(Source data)
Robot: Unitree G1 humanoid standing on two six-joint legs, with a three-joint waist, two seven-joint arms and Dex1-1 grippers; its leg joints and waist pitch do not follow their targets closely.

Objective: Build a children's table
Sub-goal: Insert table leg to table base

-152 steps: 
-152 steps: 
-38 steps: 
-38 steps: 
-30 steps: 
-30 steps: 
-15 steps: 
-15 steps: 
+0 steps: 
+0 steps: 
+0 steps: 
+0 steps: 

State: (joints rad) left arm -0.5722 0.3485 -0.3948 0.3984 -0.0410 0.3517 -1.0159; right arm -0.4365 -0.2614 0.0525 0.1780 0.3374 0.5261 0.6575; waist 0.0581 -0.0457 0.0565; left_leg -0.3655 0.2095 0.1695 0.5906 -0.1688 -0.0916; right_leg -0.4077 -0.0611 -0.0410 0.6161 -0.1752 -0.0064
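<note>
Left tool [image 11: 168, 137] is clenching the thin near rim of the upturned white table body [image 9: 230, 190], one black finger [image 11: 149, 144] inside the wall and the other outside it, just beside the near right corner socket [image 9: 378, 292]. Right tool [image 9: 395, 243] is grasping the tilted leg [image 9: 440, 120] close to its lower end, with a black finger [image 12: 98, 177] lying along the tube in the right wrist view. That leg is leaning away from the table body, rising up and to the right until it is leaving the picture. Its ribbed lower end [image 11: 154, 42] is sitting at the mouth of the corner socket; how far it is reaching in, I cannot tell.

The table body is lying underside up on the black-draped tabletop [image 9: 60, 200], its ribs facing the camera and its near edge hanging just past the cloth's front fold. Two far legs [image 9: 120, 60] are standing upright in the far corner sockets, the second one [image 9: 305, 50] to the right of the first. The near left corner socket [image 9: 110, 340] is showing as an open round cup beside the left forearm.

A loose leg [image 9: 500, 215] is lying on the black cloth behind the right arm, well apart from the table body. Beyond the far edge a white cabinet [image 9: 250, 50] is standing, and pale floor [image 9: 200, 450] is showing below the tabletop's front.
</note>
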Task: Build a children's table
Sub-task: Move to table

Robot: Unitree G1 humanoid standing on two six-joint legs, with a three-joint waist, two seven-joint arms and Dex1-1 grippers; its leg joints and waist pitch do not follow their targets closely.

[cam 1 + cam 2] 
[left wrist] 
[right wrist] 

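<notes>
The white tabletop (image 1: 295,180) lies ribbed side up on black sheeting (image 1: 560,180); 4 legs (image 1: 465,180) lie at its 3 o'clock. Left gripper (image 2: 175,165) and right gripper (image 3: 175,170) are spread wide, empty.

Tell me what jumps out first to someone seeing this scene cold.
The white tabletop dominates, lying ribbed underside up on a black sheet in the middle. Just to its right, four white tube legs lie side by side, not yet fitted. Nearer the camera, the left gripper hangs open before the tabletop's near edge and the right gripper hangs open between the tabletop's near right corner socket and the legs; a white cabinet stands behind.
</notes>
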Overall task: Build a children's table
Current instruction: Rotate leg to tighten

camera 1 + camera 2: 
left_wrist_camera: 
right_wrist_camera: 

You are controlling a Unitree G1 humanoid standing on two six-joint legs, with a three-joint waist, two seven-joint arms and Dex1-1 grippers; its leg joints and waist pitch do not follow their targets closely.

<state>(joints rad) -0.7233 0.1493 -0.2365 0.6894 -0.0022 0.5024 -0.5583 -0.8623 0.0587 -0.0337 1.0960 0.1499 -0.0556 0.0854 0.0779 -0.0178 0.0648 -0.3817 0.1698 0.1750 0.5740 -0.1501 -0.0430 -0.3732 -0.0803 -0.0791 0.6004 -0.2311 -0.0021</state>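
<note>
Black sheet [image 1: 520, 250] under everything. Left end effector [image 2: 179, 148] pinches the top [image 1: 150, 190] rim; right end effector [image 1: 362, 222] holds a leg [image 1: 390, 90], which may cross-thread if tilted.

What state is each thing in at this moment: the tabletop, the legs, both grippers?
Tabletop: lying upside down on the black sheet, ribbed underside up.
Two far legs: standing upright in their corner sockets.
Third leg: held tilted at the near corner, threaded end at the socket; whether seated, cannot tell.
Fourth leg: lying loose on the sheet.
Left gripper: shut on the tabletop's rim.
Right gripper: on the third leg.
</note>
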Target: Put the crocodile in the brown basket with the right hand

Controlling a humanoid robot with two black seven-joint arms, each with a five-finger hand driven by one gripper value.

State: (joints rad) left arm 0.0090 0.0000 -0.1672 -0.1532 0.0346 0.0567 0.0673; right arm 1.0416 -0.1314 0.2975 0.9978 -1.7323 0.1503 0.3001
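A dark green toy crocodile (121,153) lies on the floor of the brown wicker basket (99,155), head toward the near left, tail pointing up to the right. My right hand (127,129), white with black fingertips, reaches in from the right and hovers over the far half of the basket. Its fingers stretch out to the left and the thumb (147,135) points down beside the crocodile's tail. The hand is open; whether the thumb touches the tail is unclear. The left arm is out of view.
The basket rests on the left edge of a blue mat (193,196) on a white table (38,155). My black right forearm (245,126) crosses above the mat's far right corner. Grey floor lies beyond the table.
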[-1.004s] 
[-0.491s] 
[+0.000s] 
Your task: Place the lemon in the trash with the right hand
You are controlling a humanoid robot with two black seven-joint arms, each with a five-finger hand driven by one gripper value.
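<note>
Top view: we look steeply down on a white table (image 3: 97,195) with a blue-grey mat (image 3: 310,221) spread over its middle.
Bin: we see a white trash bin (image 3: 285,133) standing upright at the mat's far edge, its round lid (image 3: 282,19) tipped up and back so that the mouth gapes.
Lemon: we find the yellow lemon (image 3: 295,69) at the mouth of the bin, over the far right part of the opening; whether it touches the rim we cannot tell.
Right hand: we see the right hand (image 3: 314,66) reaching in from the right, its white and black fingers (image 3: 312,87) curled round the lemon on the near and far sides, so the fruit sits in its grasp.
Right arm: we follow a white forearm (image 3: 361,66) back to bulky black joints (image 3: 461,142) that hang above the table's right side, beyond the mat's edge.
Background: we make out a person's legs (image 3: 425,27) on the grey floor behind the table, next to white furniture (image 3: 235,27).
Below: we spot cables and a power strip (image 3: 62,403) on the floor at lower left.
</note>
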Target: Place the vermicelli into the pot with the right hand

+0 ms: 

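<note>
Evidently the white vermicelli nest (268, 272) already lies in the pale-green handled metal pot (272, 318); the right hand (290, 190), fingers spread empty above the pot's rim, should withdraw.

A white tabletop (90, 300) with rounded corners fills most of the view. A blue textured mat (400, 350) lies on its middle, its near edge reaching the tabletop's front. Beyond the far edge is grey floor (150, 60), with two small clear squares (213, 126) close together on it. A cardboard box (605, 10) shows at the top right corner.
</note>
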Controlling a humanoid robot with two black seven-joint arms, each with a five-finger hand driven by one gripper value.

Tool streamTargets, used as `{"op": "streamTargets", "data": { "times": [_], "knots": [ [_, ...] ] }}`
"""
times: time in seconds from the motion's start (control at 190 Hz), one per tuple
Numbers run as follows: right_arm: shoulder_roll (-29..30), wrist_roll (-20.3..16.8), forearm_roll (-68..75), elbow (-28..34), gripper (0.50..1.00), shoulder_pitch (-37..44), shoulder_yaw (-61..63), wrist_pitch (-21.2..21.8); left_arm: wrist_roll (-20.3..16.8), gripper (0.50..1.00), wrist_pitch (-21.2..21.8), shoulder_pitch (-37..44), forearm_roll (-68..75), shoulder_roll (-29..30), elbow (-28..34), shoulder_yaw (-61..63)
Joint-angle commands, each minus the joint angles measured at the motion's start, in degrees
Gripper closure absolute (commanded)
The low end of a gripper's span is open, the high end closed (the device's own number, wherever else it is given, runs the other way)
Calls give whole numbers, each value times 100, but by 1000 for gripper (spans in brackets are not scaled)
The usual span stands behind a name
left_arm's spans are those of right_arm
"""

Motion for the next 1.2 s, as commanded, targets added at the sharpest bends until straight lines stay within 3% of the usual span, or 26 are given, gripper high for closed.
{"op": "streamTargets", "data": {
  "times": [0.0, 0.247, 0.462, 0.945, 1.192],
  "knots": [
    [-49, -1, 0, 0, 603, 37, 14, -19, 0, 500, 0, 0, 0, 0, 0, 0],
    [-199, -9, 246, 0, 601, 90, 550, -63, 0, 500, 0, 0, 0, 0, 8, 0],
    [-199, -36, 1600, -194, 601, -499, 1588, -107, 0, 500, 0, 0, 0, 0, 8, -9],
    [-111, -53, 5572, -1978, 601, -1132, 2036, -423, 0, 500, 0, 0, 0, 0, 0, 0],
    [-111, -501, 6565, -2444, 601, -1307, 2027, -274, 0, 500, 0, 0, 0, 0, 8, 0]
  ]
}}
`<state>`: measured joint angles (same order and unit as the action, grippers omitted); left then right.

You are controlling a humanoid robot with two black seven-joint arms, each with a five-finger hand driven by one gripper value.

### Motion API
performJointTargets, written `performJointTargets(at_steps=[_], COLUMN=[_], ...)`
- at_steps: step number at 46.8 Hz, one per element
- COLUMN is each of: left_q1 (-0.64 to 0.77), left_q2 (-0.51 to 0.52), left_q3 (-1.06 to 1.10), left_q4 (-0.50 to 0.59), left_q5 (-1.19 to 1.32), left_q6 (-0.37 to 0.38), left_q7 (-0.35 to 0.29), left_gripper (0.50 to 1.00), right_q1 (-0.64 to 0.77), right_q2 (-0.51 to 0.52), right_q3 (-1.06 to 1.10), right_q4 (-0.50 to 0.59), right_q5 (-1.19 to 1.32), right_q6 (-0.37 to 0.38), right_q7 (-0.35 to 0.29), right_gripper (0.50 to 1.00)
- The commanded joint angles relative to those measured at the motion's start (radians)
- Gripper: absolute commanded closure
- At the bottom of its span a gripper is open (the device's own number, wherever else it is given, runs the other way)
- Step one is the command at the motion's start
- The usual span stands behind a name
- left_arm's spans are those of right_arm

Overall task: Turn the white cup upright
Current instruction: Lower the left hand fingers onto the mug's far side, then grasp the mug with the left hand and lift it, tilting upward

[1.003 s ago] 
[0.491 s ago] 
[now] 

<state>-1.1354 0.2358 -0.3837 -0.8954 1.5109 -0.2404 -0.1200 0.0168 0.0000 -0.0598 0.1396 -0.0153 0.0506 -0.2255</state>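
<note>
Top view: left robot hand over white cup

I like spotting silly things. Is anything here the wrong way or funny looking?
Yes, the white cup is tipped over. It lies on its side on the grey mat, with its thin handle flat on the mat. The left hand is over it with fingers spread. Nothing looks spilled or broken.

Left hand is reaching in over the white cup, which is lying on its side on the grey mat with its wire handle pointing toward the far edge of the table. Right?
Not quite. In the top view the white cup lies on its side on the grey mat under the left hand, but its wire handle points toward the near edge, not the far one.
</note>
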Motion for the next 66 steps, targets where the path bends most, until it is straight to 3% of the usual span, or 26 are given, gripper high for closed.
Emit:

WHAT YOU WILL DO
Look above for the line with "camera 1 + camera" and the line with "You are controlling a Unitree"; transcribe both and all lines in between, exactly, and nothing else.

COMPLETED TASK
camera 1 + camera 2: 
left_wrist_camera: 
right_wrist_camera: 

You are controlling a Unitree G1 humanoid standing on two six-joint legs, with a three-joint waist, two seven-joint arms and Dex1-1 grippers; its leg joints and waist pitch do not follow their targets closely.

With that, the answer is finished.